A Coordenadoria da Infância e Juventude (CIJ) do Tribunal de Justiça de Sergipe realizou na manhã de hoje, dia 30/01, uma reunião com gestores municipais e com coordenadores das unidades de acolhimento institucional.
O objetivo do encontro foi apresentar a complexidade dos serviços de acolhimento e o Protocolo Institucional para o Acolhimento de Crianças e Adolescentes em Sergipe, bem como debater o fortalecimento das medidas em meio aberto e a capacitação dos profissionais.
“Diante de mudanças nos governos municipais, nós sentimos a necessidade de dialogar com os secretários de Assistência Social de todo o Estado de Sergipe. Então, com representantes de todos os Municípios tratamos de duas políticas públicas que são muito importantes: o acolhimento institucional e a medida em meio aberto. Essas duas medidas acontecem no território municipal e exigem que a rede de atendimento esteja preparada para receber essa criança vítima de uma situação de violência e, até mesmo, aquele adolescente que praticou um ato infracional”, explicou a juíza coordenadora da Infância e Juventude do TJSE, Iracy Mangueira.
De acordo com a magistrada, outro foco da reunião é a situação física das unidades de acolhimento conforme verificação nas últimas inspeções realizadas pelos juízes com competência na infância e juventude. “Hoje os juízes fazem inspeções, nas quais foram constatadas algumas fragilidades. Também conversamos sobre o atendimento em saúde mental, porque hoje percebemos a necessidade de fortalecer tanto o acompanhamento psicossocial dessas crianças, como também o cuidado preventivo com a saúde mental”, completou Iracy Mangueira.
O secretário de Assistência Social de Santa Luzia do Itanhi e presidente do Conselho de Gestores Municipais de Assistência Social (Coegemas), Ricardo Marques, enalteceu o trabalho de interlocução desenvolvido pela CIJ para proporcionar a garantia de direitos de crianças e adolescentes diante do cenário de mudanças nas gestões municipais.
“Nós estamos no início de gestão, com o quadro de gestores da Assistência Social renovado, com mudanças nas equipes das unidades de acolhimento e esse momento se faz necessário para que quem está chegando conheça a política de acolhimento, receba o apoio da Coordenadoria, que é uma parceira dos Municípios no processo de interlocução com os juízes locais e com a rede de proteção. O objetivo é, de fato, a construção de um trabalho em rede que garanta a efetiva proteção integral de crianças e adolescentes”, relatou o secretário.
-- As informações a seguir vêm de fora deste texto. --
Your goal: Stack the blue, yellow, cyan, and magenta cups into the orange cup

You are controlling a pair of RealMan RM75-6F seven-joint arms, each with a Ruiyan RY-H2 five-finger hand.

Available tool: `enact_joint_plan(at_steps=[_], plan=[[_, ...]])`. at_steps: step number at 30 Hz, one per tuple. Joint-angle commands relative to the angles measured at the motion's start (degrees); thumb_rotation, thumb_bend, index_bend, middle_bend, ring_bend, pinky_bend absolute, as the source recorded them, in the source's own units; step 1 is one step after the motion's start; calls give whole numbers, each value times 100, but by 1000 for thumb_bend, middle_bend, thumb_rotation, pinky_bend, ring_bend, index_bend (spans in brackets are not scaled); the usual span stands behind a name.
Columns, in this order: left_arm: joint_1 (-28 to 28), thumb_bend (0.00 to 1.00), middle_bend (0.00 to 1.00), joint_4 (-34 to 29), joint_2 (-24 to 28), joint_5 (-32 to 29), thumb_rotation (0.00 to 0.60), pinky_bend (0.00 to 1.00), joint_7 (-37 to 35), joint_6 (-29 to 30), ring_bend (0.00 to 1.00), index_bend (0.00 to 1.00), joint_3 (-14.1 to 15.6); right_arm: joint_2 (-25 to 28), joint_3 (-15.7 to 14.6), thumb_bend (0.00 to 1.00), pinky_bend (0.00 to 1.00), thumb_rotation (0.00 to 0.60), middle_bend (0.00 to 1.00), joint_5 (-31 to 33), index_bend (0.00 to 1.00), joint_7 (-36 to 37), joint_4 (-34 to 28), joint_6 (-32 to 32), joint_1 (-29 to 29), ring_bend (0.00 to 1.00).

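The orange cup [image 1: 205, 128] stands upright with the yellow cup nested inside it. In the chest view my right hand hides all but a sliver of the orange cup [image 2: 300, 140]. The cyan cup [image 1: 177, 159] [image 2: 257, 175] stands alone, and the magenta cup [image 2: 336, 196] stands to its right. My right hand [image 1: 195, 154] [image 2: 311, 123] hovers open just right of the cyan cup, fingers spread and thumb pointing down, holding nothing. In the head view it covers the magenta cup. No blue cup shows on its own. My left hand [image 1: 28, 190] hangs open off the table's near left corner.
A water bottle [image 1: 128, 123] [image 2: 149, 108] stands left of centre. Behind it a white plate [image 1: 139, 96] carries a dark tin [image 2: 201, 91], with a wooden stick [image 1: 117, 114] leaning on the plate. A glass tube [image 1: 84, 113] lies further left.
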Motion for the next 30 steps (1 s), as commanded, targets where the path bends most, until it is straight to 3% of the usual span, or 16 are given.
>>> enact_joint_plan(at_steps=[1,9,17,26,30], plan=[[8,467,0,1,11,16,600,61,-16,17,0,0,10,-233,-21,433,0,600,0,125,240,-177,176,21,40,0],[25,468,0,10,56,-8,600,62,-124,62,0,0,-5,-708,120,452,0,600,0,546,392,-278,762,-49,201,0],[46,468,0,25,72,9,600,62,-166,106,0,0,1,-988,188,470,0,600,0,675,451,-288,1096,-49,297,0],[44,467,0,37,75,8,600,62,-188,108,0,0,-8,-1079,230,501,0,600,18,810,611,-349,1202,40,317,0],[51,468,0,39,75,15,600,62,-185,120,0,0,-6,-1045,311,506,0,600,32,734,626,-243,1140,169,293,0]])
Na oportunidade, foi apresentado o Projeto Pequenos Olhares, uma parceria da CIJ, por meio do Projeto de Apadrinhamento Ser Humano, com a Sociedade Sergipana de Oftalmologia. A ação visa proporcionar consultas oftalmológicas e fornecimento de óculos corretivos para crianças e adolescentes com baixa visão em situação de acolhimento institucional e será lançada no mês de março, nos dias 20 e 21, durante o Congresso Norte e Nordeste de Oftalmologia.
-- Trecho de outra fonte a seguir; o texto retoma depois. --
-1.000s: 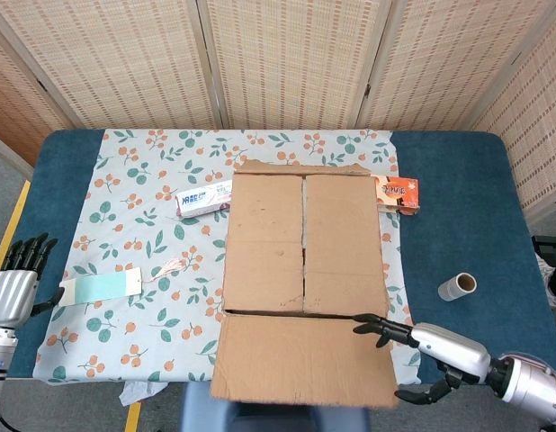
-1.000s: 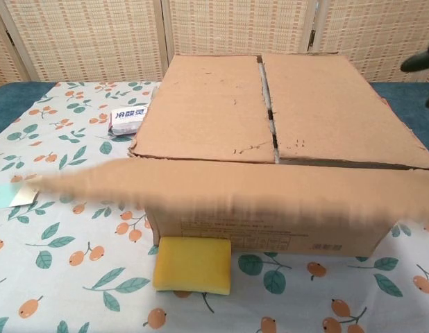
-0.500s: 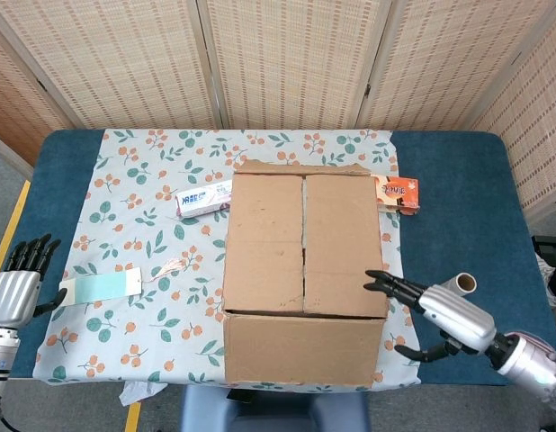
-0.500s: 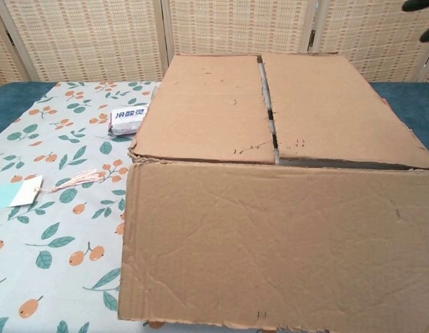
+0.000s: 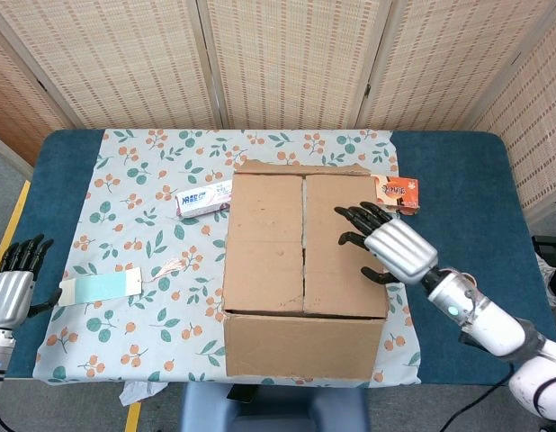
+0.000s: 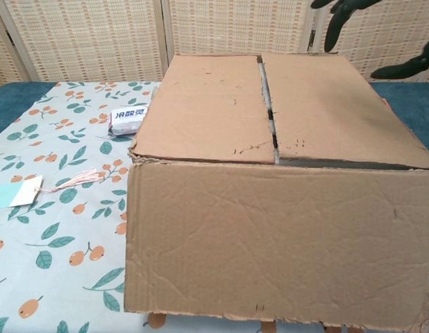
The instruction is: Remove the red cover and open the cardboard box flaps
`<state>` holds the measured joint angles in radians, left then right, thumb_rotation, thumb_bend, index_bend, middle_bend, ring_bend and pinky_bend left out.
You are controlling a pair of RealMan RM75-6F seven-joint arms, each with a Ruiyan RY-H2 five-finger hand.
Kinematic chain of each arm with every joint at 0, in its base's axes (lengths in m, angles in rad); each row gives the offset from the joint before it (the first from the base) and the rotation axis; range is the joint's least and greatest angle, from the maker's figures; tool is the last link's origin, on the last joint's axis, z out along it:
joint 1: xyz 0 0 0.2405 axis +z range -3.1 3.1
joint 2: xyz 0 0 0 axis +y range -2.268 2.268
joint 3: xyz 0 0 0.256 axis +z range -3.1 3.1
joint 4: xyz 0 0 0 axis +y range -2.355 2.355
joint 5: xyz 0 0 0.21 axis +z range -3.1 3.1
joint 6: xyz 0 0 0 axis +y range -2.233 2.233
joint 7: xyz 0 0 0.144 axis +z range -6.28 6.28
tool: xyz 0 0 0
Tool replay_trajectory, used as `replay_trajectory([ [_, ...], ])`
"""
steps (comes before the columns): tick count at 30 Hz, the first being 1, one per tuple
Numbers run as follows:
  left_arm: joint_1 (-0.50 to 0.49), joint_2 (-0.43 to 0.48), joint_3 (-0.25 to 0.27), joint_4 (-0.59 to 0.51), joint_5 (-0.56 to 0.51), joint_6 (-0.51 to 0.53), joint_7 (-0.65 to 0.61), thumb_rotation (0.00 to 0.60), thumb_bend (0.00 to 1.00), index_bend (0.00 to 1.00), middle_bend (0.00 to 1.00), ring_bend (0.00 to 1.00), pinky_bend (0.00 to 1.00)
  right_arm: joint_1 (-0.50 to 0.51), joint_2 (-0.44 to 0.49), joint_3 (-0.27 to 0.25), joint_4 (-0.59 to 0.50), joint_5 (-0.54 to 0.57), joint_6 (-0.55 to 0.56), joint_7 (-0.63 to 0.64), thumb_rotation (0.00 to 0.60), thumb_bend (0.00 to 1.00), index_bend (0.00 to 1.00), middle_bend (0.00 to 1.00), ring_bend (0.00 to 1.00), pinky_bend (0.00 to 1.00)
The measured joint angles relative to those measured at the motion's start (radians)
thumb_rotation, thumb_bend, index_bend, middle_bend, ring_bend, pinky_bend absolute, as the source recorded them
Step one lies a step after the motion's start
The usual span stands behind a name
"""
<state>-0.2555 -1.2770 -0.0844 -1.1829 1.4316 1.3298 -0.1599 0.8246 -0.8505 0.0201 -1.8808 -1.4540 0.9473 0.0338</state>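
The cardboard box (image 5: 302, 261) stands in the middle of the table. Its two inner top flaps (image 6: 270, 111) lie shut, with a seam down the centre. The near outer flap (image 6: 277, 243) hangs down over the box's front. The far flap (image 5: 300, 168) shows as a thin strip at the back edge. My right hand (image 5: 390, 245) hovers over the right inner flap, fingers spread, holding nothing; its dark fingers (image 6: 339, 21) enter the chest view at the top right. My left hand (image 5: 13, 283) stays off the table's left edge, fingers apart and empty. No red cover is visible.
A white toothpaste box (image 5: 204, 199) lies left of the box, and an orange packet (image 5: 399, 192) at its right rear corner. A pale green tag (image 5: 98, 289) with a tassel rests on the flowered cloth (image 5: 143, 234).
The near flap has swung from level to hanging down the box's front. My right hand has risen from the table's front right to above the right inner flap.
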Motion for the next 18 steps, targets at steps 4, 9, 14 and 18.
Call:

“A Sociedade Sergipana de Oftalmologia prestará essa assistência oftalmológicas para crianças e adolescentes que estão em situação de acolhimento e aqueles matriculados na rede pública de ensino. A CIJ manterá o contato com o público dos abrigos, com os coordenadores, para que seja feita a triagem de crianças e adolescentes com indicativo de necessidade de consulta oftalmológica e uso de óculos”, explicou Allan Luz, presidente da Sociedade Sergipana de Oftalmologia.
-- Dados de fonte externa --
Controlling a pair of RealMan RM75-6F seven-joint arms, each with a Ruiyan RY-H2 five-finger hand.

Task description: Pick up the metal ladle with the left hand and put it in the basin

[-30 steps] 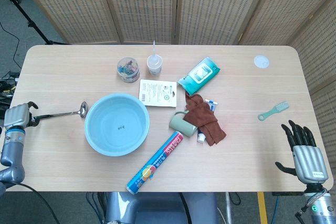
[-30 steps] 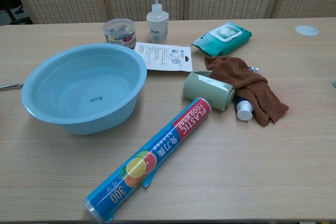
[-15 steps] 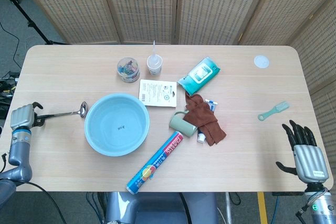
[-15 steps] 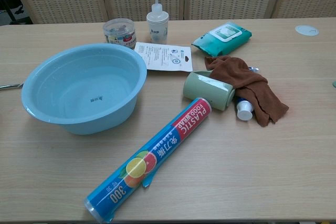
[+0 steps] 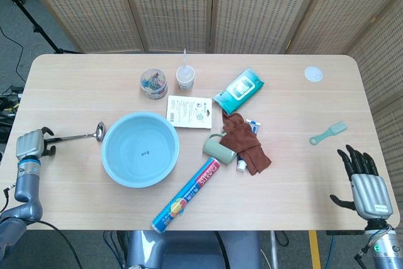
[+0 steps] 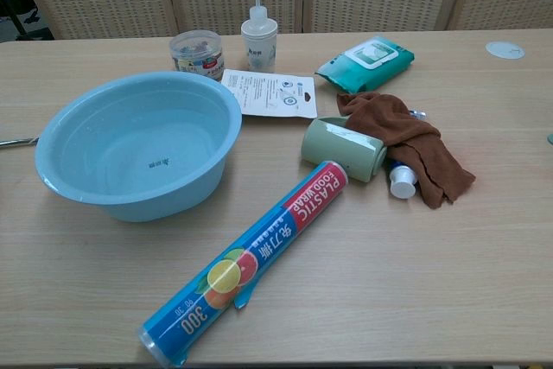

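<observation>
The metal ladle (image 5: 75, 135) lies on the table left of the light blue basin (image 5: 126, 159), its small bowl next to the basin's rim. My left hand (image 5: 30, 145) sits at the table's left edge, right at the handle's end, with fingers apart on either side of the tip; the ladle still lies flat. In the chest view only a sliver of the ladle's handle (image 6: 15, 141) shows beside the basin (image 6: 130, 200); neither hand shows there. My right hand (image 5: 363, 179) hangs open at the near right edge, holding nothing.
A plastic wrap roll (image 5: 186, 194) lies in front of the basin. A green roller (image 5: 218, 147), brown cloth (image 5: 245, 144), wipes pack (image 5: 238, 91), card (image 5: 189, 111), jar (image 5: 153, 84) and squeeze bottle (image 5: 185, 77) sit behind and right of it. A small brush (image 5: 328, 132) lies far right.
My left hand has shifted toward the near edge and slightly right, closing in on the handle's end. The ladle and right hand have not moved.
</observation>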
A assistente técnica estadual do Fazendo Justiça no Eixo Socioeducativo, Izabella Riza Alves, apresentou o programa aos gestores e coordenadores. Ela explicou que o Fazendo Justiça desenvolve políticas judiciárias na área da privação da liberdade, com atuação nos sistemas penal e socioeducativo. Destacou o programa de Acompanhamento a Adolescentes Pós-Cumprimento de Medida Socioeducativa do Conselho Nacional de Justiça (CNJ).